Handaya Adeodatus Yuda, Fauzi Aditya Rifqi
Division of Digestive Surgery, Department of Surgery, Dr. Sardjito Hospital, Yogyakarta, Indonesia.
Faculty of Medicine, Universitas Gadjah Mada, Yogyakarta, Indonesia.
Ann Coloproctol. 2020 Apr;36(2):122-127. doi: 10.3393/ac.2018.11.19. Epub 2020 Mar 17.
The ideal intervention in the treatment of perianal fistula prevents the onset of infection to speed healing and prevent fistula recurrence while maintaining the function of the anal sphincter. Currently, there is no consensus on the best recommended surgical technique for perianal fistula management. Several studies have shown that fistulotomy was an easy and safe procedure for treatment of perianal fistula. Lateral internal sphincterotomy is the usual procedure performed on an anal fissure to decrease the anal sphincter tone. This study reports a combination of fistulotomy and contralateral internal sphincterotomy procedures for recurrent and complex perianal fistula to prevent recurrence. Here, we report 5 cases of recurrent and complex perianal fistula. The combination of fistulotomy and contralateral internal sphincterotomy is a relatively easy and safe procedure for complex perianal fistulae. In our cases, we found neither recurrence nor postoperative anal incontinence.
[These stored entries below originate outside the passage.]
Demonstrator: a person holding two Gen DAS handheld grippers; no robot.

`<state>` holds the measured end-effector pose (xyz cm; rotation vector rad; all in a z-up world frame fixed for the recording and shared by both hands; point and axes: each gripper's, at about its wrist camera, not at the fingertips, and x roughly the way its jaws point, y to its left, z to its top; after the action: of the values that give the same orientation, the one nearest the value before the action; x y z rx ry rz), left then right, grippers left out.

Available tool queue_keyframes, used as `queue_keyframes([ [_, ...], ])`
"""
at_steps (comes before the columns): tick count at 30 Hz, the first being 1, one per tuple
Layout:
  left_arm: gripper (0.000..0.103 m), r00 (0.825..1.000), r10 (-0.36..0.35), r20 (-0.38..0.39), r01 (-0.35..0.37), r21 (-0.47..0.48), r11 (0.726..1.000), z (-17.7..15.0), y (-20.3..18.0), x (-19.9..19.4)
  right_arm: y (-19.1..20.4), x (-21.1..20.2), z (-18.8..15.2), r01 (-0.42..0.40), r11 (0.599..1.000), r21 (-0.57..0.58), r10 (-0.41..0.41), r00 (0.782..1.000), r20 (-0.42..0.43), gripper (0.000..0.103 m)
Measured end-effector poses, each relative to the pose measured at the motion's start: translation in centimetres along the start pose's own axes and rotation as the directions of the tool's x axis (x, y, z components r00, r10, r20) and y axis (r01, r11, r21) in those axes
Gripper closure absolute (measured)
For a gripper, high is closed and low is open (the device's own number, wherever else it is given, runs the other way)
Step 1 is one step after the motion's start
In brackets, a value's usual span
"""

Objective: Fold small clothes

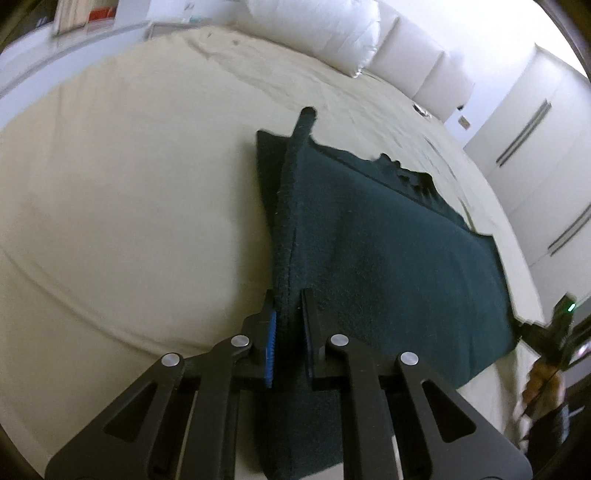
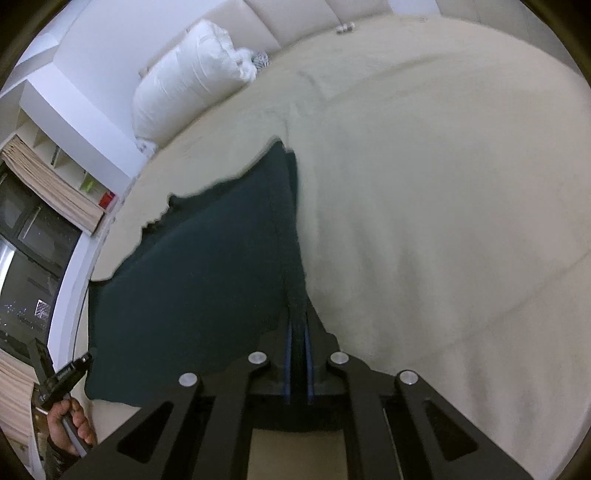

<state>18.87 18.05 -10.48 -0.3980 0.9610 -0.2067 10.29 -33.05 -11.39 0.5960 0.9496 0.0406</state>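
A dark green garment lies spread over the cream bed, its near edge lifted between both grippers. My left gripper is shut on the garment's left near edge, cloth bunched between its blue-padded fingers. My right gripper is shut on the garment's right near edge, with a thin fold pinched between its pads. The right gripper also shows at the right edge of the left wrist view, and the left gripper at the lower left of the right wrist view.
The cream bed sheet fills most of both views. A white pillow and padded headboard stand at the far end. White wardrobe doors are on the right. A dark window with curtains is on the left.
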Motion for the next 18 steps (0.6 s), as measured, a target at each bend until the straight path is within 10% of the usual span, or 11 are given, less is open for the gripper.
queue_keyframes([
  [12, 0.090, 0.998, -0.062, 0.012, 0.062, -0.038, 0.997, -0.5, 1.4, -1.2, 0.2, -0.4, 0.1, -0.010, 1.000, -0.016, 0.010, 1.000, 0.025, 0.091],
  [18, 0.093, 1.000, -0.017, 0.007, 0.018, -0.038, 0.999, -1.4, 1.3, -2.1, 1.0, -1.0, -0.1, 0.051, 0.998, -0.046, -0.049, 0.998, 0.043, 0.070],
])
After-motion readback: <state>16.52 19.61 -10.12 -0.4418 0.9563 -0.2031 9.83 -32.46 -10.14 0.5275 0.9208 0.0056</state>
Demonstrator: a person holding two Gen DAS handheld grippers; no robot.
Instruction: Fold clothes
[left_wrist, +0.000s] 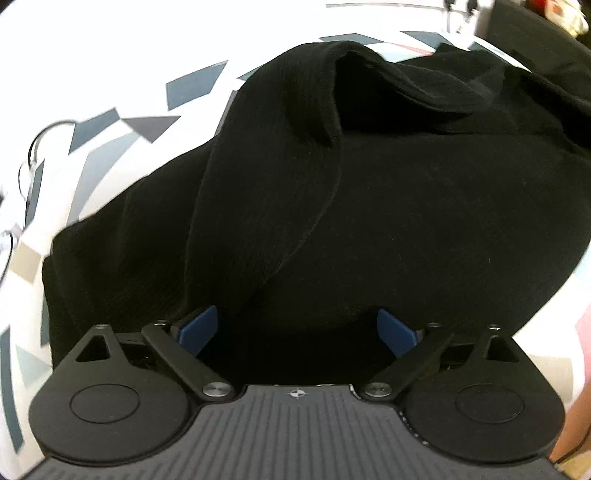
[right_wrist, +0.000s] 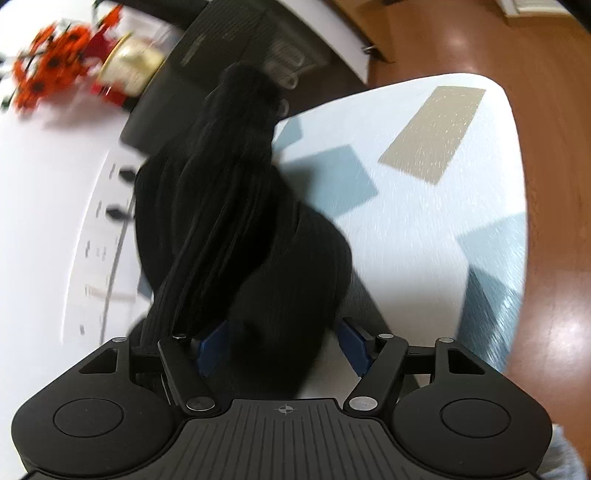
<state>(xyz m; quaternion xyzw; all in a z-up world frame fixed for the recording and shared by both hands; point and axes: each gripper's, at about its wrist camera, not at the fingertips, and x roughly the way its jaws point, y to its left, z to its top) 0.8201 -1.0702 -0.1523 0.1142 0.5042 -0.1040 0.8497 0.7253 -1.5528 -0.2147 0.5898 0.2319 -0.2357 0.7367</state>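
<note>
Seen from the left wrist camera, the left gripper (left_wrist: 297, 328) fills the bottom of the frame and angles steeply down over a black garment (left_wrist: 369, 221). Its two blue pads (left_wrist: 199, 326) stand wide apart, with dark fabric lying beneath the gap and neither pad pressing on it. The garment spreads across the middle and right of this frame, a ribbed knit with a long fold running from the upper centre down toward the lower left. It lies on a white tablecloth (left_wrist: 110, 85) printed with grey, blue and tan shapes, which shows in the upper left and along the left edge. From the right wrist camera, the right gripper (right_wrist: 282, 345) points down at a gentler slant from the bottom of the frame. Its jaws are partly open, and a bunched, ribbed part of the same garment (right_wrist: 229, 206) sits between them, against the left pad (right_wrist: 212, 349); whether the pads pinch it cannot be told. The cloth rises in a blurred column toward the upper centre. Wooden floor (right_wrist: 554, 258) shows at right, and orange flowers (right_wrist: 48, 74) blur in the upper left.
</note>
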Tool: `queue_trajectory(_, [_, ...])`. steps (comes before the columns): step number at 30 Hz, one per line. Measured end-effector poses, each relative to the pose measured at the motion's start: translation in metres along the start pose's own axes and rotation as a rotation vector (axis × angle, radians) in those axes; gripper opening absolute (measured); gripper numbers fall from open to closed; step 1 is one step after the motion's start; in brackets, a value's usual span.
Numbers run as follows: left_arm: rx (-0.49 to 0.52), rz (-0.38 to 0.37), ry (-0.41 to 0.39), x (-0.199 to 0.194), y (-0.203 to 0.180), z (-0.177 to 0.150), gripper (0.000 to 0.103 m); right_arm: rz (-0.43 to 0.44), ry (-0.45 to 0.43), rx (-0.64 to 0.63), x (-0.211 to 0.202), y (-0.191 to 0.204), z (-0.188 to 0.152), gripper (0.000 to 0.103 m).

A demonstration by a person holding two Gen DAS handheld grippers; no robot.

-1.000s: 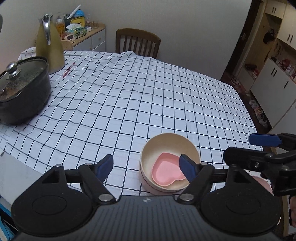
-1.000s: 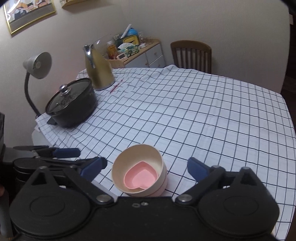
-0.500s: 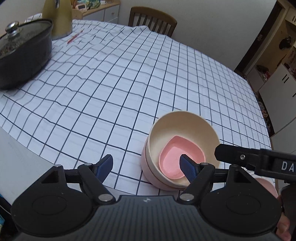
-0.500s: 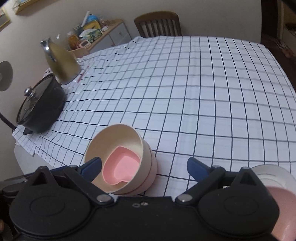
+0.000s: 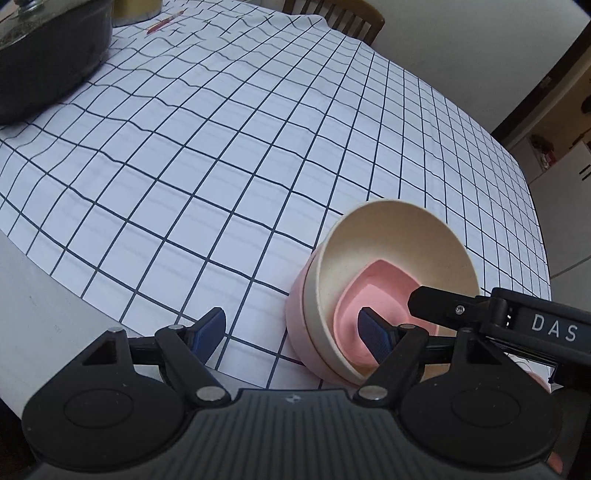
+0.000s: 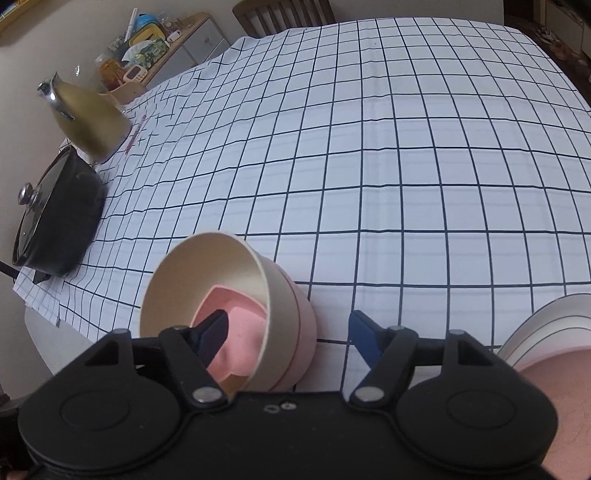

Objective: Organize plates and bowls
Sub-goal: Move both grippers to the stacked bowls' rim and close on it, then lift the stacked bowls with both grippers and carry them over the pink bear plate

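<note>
A cream bowl (image 5: 391, 236) sits nested in a pink bowl (image 5: 295, 314) near the table's front edge, with a pink heart-shaped dish (image 5: 373, 291) inside it. The stack also shows in the right wrist view: cream bowl (image 6: 207, 266), pink bowl (image 6: 306, 325), heart dish (image 6: 240, 317). My left gripper (image 5: 291, 332) is open, straddling the stack's left wall, its right finger inside the bowl. My right gripper (image 6: 288, 332) is open, straddling the right wall, its left finger inside the bowl. A white and pink stack of dishes (image 6: 546, 332) lies at the right.
A black lidded pot (image 6: 55, 218) and a gold kettle (image 6: 88, 118) stand at the table's far left. The checked tablecloth (image 6: 406, 147) covers the table. A wooden chair (image 5: 351, 18) stands at the far side. A cluttered sideboard (image 6: 155, 44) is behind the kettle.
Both grippers have moved down and in toward the bowl stack. Each now has one finger inside the cream bowl and one outside. The jaws have stayed open.
</note>
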State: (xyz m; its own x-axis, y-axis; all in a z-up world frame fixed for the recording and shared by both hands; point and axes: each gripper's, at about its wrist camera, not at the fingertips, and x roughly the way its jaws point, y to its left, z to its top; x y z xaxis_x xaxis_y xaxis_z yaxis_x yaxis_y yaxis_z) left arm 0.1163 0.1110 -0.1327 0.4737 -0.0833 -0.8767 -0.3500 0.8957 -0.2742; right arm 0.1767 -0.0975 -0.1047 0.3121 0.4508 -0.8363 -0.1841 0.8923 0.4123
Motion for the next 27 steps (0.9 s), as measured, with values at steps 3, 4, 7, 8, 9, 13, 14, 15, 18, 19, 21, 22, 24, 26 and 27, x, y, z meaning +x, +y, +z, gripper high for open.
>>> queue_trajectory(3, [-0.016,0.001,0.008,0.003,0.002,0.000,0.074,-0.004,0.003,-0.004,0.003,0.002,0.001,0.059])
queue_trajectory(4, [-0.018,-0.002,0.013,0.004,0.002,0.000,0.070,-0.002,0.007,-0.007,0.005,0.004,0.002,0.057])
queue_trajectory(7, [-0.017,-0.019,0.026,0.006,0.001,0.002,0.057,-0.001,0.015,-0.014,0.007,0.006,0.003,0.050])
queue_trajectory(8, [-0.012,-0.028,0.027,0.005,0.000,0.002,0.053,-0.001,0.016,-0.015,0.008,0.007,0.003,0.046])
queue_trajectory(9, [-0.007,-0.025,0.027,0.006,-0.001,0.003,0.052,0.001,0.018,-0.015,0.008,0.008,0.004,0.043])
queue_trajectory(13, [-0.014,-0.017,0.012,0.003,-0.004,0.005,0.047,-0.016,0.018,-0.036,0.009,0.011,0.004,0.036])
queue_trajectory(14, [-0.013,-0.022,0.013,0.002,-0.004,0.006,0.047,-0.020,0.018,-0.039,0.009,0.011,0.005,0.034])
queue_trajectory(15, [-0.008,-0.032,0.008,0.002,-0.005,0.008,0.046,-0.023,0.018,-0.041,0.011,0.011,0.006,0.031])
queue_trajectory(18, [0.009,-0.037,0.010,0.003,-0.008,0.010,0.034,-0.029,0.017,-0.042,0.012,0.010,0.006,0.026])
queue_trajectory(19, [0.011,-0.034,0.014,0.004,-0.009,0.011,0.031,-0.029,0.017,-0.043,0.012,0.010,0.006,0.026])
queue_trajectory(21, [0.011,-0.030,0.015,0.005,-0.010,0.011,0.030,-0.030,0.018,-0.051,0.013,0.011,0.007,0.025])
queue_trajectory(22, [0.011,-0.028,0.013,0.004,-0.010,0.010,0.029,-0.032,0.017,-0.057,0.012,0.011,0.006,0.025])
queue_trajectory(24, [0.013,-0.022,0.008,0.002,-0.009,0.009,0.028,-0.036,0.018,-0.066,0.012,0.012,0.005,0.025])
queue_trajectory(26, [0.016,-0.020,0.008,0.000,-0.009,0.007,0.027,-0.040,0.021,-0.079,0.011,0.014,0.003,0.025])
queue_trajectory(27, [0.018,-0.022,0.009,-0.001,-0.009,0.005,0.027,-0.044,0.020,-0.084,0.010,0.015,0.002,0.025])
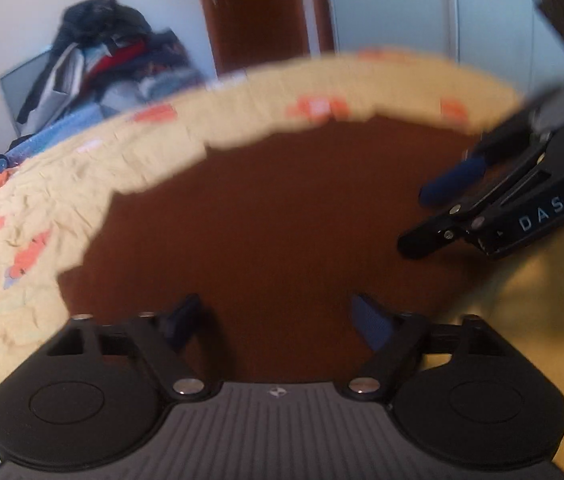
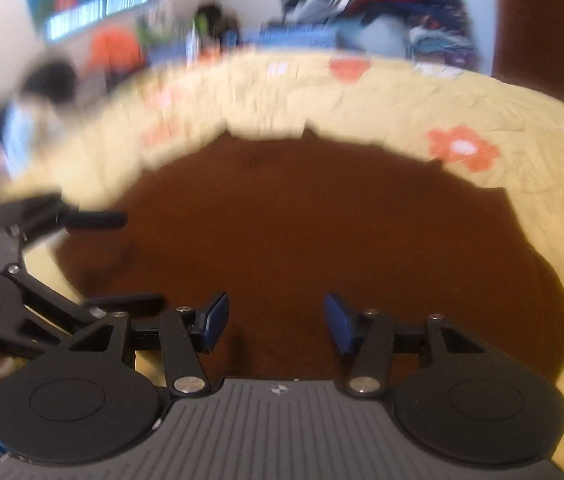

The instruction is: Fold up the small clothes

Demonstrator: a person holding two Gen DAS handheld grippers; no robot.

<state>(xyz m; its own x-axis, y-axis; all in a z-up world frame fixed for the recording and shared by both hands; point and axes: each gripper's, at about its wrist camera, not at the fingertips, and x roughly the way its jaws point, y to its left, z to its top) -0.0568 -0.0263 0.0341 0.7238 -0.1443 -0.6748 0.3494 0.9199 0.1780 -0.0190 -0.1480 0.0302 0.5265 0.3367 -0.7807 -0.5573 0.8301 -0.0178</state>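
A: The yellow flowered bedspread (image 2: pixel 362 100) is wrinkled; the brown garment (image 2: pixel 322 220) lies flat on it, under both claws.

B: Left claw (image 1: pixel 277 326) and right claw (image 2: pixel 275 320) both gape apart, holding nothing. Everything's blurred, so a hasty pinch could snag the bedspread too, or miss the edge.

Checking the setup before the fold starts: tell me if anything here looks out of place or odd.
Nothing stands out on the work surface. The brown garment lies spread flat on the yellow floral bedspread, with both hand-held grippers, left and right, open above it. The only mess is a heap of clothes in the background.
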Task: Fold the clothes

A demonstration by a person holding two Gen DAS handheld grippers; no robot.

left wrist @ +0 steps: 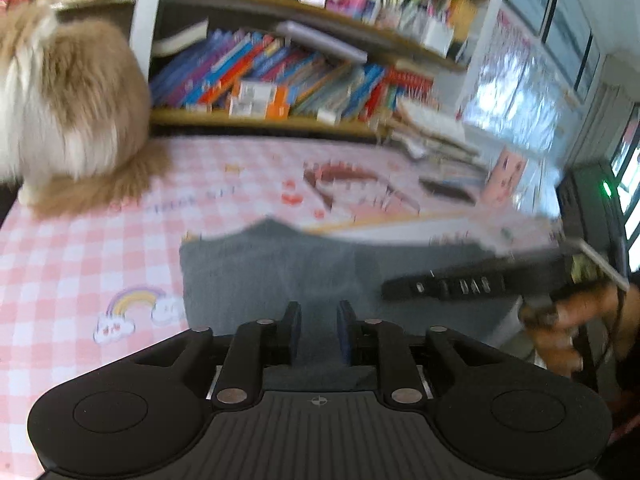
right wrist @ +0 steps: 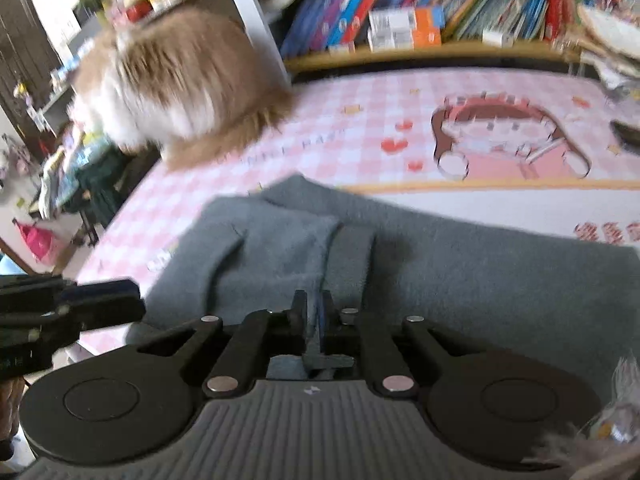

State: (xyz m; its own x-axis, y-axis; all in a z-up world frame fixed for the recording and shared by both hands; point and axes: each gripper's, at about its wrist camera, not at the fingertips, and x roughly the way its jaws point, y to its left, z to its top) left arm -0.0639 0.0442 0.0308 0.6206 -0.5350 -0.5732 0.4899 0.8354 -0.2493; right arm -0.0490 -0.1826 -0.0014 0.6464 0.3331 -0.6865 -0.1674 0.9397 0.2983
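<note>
A fold of the grey garment (right wrist: pixel 460 276) is pinched between the nearly closed fingers of the right gripper (right wrist: pixel 315 314), with cloth bunched behind the pads. The left gripper (left wrist: pixel 319 320) is held with its jaws parted over the same garment; nothing is seen between them. The garment is spread at the near edge of a table covered by a pink-and-white checked cloth (left wrist: pixel 80 256), printed with a rainbow (left wrist: pixel 134 300), small hearts and a cartoon girl (right wrist: pixel 508 136). At the far left corner of the cloth, a fluffy tan-and-white cat (left wrist: pixel 68 108) is seated, well apart from the garment. Behind the table, shelves packed with coloured books (left wrist: pixel 280 76) are seen. To the right, bright windows (left wrist: pixel 560 28) are visible, though blurred.
</note>
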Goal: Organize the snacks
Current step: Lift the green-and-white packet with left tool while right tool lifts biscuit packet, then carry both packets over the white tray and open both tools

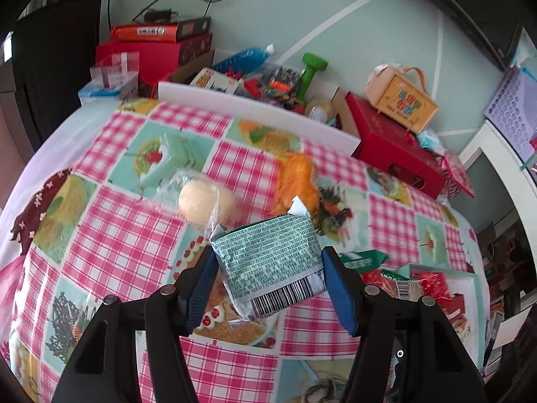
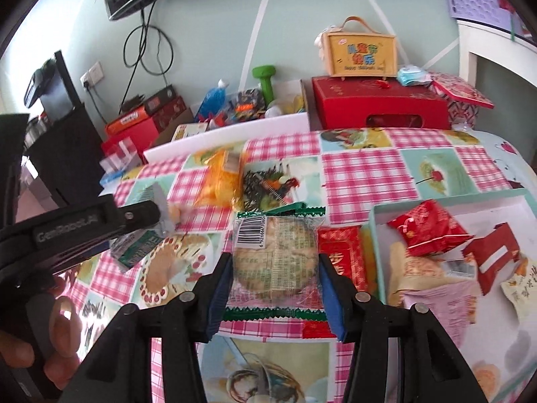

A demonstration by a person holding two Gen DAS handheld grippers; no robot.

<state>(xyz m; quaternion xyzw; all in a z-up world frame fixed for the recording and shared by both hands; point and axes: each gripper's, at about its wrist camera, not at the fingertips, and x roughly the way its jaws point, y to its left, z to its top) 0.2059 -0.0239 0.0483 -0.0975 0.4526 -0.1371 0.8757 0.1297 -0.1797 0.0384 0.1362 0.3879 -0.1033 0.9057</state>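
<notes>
The left hand-held gripper is clamped on a green-and-white snack packet, its blue pads pressing the packet's two sides. The packet hangs above the counter, which wears a pink-checked cloth with dessert pictures. Its long axis runs along the fingers: the barcode end sits low, close to the camera, and the crimped white end points away toward a wrapped pale bun and a blurred orange packet lying on the cloth.

The right hand-held gripper is clamped on a clear-wrapped round biscuit pack, its pads bearing on the left and right edges. The pack's flat face is turned to the camera and its long axis runs along the fingers, with one green zigzag seal at the far end, beside the barcode, and the other at the near end. It is held over the cloth just left of a pale green tray holding red and other snack packets. A red packet lies between pack and tray.

In the right wrist view the left hand-held gripper shows at the left edge, with fingers of the person's hand around its handle.
</notes>
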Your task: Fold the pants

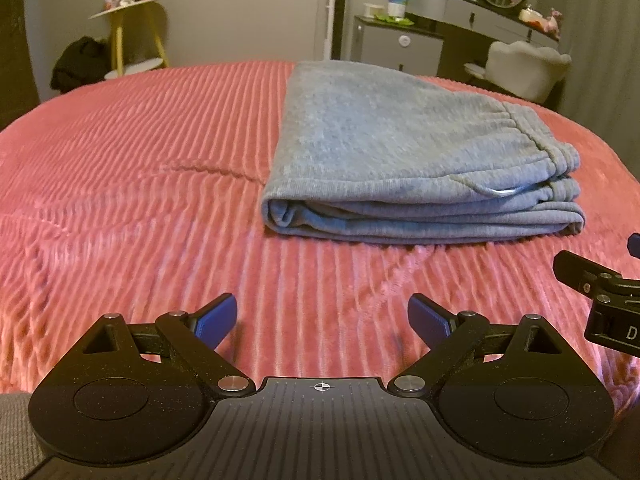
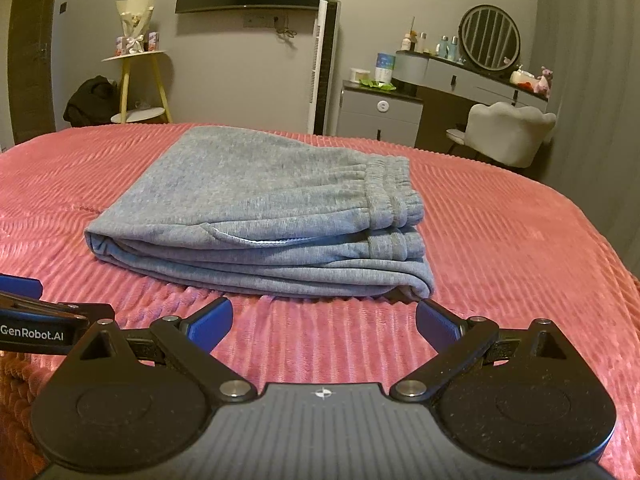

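Grey sweatpants lie folded in a thick flat stack on the pink ribbed bedspread, waistband to the right, folded edge toward me. My left gripper is open over bare bedspread, short of the stack's near left corner, holding nothing. My right gripper is open too, just short of the stack's near edge; its right blue pad is close to the stack's near right corner. Part of the right gripper shows at the right edge of the left wrist view. The left gripper shows at the left edge of the right wrist view.
Beyond the bed stand a yellow-legged side table with a bouquet, a dark bag on the floor, a white tower fan, a grey cabinet, a vanity with a round mirror, and a pale chair.
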`<state>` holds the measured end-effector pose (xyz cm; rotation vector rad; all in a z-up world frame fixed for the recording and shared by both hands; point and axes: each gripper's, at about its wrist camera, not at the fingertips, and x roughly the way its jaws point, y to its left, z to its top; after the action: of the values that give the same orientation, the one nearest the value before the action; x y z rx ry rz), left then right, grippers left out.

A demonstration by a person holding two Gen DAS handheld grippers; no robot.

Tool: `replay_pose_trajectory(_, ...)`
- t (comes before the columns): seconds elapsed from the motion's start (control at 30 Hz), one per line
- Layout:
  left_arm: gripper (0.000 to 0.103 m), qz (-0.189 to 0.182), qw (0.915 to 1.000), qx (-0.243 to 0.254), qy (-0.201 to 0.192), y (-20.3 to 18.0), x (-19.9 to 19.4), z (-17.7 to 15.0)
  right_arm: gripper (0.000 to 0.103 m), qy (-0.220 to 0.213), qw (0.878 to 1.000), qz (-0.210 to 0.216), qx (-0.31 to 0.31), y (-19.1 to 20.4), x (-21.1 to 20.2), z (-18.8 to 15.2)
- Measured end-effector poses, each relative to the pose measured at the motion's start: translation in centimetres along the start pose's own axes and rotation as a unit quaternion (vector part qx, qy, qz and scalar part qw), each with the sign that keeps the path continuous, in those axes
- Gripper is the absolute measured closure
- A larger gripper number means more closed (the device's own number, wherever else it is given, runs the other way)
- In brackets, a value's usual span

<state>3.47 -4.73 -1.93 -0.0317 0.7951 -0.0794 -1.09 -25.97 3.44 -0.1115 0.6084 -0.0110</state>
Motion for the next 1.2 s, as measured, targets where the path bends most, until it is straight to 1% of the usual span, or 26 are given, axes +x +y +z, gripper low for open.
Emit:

肛周瘘管治疗的理想干预措施是防止感染发生,以加速愈合并防止瘘管复发,同时保持肛门括约肌的功能。目前,对于肛周瘘管治疗的最佳推荐手术技术尚无共识。多项研究表明,瘘管切开术是治疗肛周瘘管的一种简单且安全的手术。外侧内括约肌切开术是治疗肛裂时通常采用的手术,以降低肛门括约肌张力。本研究报告了将瘘管切开术与对侧内括约肌切开术相结合用于复发性和复杂性肛周瘘管以预防复发的情况。在此,我们报告5例复发性和复杂性肛周瘘管病例。瘘管切开术与对侧内括约肌切开术相结合对于复杂性肛周瘘管而言是一种相对简单且安全的手术。在我们的病例中,未发现复发情况,也未出现术后肛门失禁。